■ **YOUR TASK**
Every single line below has to be printed once more, exactly.

■ **DATA PROVIDED**

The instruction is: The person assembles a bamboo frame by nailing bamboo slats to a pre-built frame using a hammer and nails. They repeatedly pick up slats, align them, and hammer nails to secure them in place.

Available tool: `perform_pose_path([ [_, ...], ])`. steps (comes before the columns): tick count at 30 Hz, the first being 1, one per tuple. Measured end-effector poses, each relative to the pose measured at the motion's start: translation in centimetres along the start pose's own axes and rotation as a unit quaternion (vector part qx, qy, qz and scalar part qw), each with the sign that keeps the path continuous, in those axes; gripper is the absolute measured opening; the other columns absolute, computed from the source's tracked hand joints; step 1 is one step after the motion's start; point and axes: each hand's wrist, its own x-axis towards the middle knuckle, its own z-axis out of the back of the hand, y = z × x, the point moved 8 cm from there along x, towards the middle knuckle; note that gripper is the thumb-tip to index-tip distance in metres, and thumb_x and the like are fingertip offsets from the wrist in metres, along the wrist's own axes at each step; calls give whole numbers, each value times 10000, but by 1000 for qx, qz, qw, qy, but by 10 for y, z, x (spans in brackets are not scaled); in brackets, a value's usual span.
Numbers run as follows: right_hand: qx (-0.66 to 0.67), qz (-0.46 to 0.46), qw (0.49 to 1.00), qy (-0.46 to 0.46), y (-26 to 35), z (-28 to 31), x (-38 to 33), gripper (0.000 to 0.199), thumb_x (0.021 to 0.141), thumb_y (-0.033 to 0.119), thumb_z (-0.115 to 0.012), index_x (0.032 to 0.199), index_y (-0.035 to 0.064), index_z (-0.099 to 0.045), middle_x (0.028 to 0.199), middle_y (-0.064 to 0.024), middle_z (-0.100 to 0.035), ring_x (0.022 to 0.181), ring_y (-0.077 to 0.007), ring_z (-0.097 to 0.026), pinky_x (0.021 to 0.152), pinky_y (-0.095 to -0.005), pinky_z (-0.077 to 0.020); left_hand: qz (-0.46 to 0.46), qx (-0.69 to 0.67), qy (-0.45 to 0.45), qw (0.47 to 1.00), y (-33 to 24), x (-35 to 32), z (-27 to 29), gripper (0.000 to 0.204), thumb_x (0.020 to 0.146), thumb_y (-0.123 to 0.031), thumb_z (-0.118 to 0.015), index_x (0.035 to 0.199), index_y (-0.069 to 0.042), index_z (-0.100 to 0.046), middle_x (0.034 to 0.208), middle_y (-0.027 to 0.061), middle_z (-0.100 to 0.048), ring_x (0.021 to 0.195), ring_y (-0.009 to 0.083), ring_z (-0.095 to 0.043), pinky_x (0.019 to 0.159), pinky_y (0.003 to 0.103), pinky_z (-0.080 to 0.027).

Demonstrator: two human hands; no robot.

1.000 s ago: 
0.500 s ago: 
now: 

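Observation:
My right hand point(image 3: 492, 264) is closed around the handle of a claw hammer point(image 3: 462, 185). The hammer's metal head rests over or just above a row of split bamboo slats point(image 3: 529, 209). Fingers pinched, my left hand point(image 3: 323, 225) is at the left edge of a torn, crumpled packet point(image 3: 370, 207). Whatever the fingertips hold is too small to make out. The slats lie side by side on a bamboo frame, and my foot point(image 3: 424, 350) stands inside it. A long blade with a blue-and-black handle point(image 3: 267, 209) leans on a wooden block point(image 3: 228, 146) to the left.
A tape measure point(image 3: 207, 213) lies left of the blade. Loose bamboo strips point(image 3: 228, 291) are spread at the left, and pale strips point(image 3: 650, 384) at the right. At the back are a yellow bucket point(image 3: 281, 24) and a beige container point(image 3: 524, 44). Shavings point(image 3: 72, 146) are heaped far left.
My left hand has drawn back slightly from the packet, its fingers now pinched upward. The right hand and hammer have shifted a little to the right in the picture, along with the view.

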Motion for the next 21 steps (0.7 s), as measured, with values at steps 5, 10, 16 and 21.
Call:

■ **WRITTEN SOLUTION**
The instruction is: The person assembles a bamboo frame by nailing bamboo slats to a pre-built frame using a hammer and nails. They repeatedly pick up slats, align them, and hammer nails to secure them in place.

Available tool: `perform_pose_path([ [_, ...], ])`. steps (comes before the columns): tick count at 30 Hz, the first being 1, one per tuple. Measured end-effector poses, each relative to the pose measured at the motion's start: translation in centimetres along the start pose's own axes and rotation as a unit quaternion (vector part qx, qy, qz and scalar part qw), each with the sign that keeps the path continuous, in those axes; gripper is the absolute measured opening; the other columns absolute, computed from the source's tracked hand joints; step 1 is one step after the motion's start; point and axes: each hand's wrist, its own x-axis towards the middle knuckle, its own z-axis out of the back of the hand, y = z × x, the point moved 8 cm from there along x, towards the middle knuckle; note that gripper is the thumb-tip to index-tip distance in metres, and thumb_x and the like are fingertip offsets from the wrist in metres, along the wrist's own axes at each step; calls give whole numbers, each value times 10000, but by 1000 for qx, qz, qw, qy, but by 10 for y, z, x (spans in brackets are not scaled); in brackets, a value's usual span.
Numbers run as follows: right_hand: qx (-0.66 to 0.67), qz (-0.46 to 0.46), qw (0.49 to 1.00), qy (-0.46 to 0.46), y (-26 to 35), z (-28 to 31), x (-38 to 33), gripper (0.000 to 0.199), thumb_x (0.021 to 0.141), thumb_y (-0.033 to 0.119), thumb_z (-0.115 to 0.012), index_x (0.032 to 0.199), index_y (-0.035 to 0.064), index_z (-0.099 to 0.045), middle_x (0.028 to 0.199), middle_y (-0.064 to 0.024), middle_z (-0.100 to 0.035), ring_x (0.022 to 0.181), ring_y (-0.077 to 0.007), ring_z (-0.097 to 0.026), pinky_x (0.021 to 0.152), pinky_y (-0.095 to -0.005), pinky_z (-0.077 to 0.020); left_hand: qz (-0.46 to 0.46), qx (-0.69 to 0.67), qy (-0.45 to 0.45), qw (0.47 to 1.00), y (-33 to 24), x (-35 to 32), z (-27 to 29), gripper (0.000 to 0.204), thumb_x (0.020 to 0.146), thumb_y (-0.123 to 0.031), thumb_z (-0.118 to 0.015), index_x (0.035 to 0.199), index_y (-0.069 to 0.042), index_z (-0.100 to 0.046), middle_x (0.034 to 0.208), middle_y (-0.027 to 0.061), middle_z (-0.100 to 0.048), ring_x (0.021 to 0.195), ring_y (-0.009 to 0.083), ring_z (-0.095 to 0.043), pinky_x (0.019 to 0.159), pinky_y (0.003 to 0.103), pinky_z (-0.080 to 0.027).

Demonstrator: two human hands; no robot.

1.000 s ago: 
0.500 s ago: 
now: 

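Observation:
My right hand point(image 3: 492, 264) is closed around the handle of a claw hammer point(image 3: 462, 185). The hammer's metal head rests over or just above a row of split bamboo slats point(image 3: 529, 209). Fingers pinched, my left hand point(image 3: 323, 225) is at the left edge of a torn, crumpled packet point(image 3: 370, 207). Whatever the fingertips hold is too small to make out. The slats lie side by side on a bamboo frame, and my foot point(image 3: 424, 350) stands inside it. A long blade with a blue-and-black handle point(image 3: 267, 209) leans on a wooden block point(image 3: 228, 146) to the left.
A tape measure point(image 3: 207, 213) lies left of the blade. Loose bamboo strips point(image 3: 228, 291) are spread at the left, and pale strips point(image 3: 650, 384) at the right. At the back are a yellow bucket point(image 3: 281, 24) and a beige container point(image 3: 524, 44). Shavings point(image 3: 72, 146) are heaped far left.
My left hand has drawn back slightly from the packet, its fingers now pinched upward. The right hand and hammer have shifted a little to the right in the picture, along with the view.
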
Motion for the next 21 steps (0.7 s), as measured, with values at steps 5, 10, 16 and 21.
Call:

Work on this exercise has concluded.